I also write a comparison summary of the different types of parsing.
Author Attribution
In this notebook I will predict the author of a given text from federalist.csv. It is a csv file of text and it’s given author whom can be Hamilton, Jay, or Madison. Sometimes a mixture of the authors as well. I will utlize pandas for the data processing, NLP for the word processing, and then sklearn to perform Bernoulli Naive Bayes, Logistic Regression, and Neural Network. There is also an easy to read pdf version. I created the notebook and pdf using Jupyter-Lab.
ACL Paper
I collaborated with Tera Parish to write this paper. It’s an overview of this ACL paper. An overview of the paper was about how much research we put into algorithms and models but not the training data for DL. The data is very important as with biased or discrimatory data it can directly impact the models and therefore potentially harm the users. It highlights how much thought we need to put into our process of creating models and reviewing data.
Chatbot
I collaborated with Tera Parish and we created a Chatbot which debates and debunks common snake myths and misconcenptions. The overall report can be found here. Although it is in it’s own Github Repo. Which also contains the many notebooks I utilized while testing models. It is written in Python and utilizes Tensorflow with a finetuned Distilbert model. It was very difficult creating a successful model because our dataset was handwritten and only had about 330 observations but 51 different classes.

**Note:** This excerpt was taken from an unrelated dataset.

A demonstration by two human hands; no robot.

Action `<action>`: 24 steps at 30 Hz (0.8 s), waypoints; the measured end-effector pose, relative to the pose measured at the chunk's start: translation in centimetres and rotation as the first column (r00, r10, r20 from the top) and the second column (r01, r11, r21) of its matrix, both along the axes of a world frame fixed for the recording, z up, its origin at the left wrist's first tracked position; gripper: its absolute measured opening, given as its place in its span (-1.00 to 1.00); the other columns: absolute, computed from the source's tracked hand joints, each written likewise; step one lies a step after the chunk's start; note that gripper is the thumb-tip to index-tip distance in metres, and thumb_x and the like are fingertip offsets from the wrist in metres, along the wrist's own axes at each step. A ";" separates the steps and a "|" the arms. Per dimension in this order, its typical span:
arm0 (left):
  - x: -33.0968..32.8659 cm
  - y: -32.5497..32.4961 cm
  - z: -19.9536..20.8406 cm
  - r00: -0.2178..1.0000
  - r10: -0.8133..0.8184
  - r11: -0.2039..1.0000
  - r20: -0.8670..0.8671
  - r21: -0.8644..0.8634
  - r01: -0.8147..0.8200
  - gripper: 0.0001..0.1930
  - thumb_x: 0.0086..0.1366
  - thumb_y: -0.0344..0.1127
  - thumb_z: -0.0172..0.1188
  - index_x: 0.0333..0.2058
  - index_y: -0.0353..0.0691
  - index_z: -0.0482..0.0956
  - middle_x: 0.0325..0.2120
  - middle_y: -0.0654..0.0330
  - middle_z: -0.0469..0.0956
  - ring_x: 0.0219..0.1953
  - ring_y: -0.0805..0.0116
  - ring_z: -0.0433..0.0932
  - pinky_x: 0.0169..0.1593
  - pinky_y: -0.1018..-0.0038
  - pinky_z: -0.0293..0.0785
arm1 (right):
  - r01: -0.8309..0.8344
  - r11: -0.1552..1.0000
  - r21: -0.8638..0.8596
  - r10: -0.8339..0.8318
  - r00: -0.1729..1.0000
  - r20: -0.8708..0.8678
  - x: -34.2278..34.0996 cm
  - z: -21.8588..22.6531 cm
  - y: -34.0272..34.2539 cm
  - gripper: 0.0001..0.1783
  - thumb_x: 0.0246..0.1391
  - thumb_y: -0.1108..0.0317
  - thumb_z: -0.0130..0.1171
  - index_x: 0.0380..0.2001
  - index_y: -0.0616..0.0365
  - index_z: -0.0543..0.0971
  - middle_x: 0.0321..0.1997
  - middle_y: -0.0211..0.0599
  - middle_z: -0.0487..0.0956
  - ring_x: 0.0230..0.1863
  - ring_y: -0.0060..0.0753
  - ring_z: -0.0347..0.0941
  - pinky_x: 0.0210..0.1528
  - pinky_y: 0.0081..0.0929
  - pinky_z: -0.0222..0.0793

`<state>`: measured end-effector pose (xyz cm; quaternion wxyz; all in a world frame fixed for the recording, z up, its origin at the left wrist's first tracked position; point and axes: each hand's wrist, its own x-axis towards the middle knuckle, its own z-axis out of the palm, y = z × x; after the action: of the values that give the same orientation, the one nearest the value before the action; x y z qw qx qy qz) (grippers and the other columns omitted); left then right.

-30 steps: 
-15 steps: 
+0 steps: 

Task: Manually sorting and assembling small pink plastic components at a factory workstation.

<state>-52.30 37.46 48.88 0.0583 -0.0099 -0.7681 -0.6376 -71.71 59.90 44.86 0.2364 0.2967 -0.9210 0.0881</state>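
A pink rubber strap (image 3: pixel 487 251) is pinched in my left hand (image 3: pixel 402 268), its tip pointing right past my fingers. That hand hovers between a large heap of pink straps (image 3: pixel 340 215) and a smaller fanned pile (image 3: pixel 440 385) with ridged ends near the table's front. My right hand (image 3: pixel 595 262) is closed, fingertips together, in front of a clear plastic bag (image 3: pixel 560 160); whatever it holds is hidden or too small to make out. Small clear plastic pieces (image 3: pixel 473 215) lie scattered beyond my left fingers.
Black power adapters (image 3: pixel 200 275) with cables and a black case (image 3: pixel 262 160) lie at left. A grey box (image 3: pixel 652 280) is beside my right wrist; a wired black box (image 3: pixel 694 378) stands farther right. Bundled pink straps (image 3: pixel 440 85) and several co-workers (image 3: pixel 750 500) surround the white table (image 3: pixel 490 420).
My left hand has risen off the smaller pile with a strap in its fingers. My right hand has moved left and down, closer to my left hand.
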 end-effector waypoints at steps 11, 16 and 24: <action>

Each class represented a snake fact/myth/topic. They all have a unique handwritten response to ensure the chatbot doesn’t create unintended information or possibly spread misinformation. It also avoids storing any user data except their responses (which it gives a clear disclaimer for). The chatbot itself is also a flask app and opens nicely in your browser and is very easy to use. However, if you wish to pass it to a new user it is best to say ‘Goodbye’ so it clears the categories and starts fresh!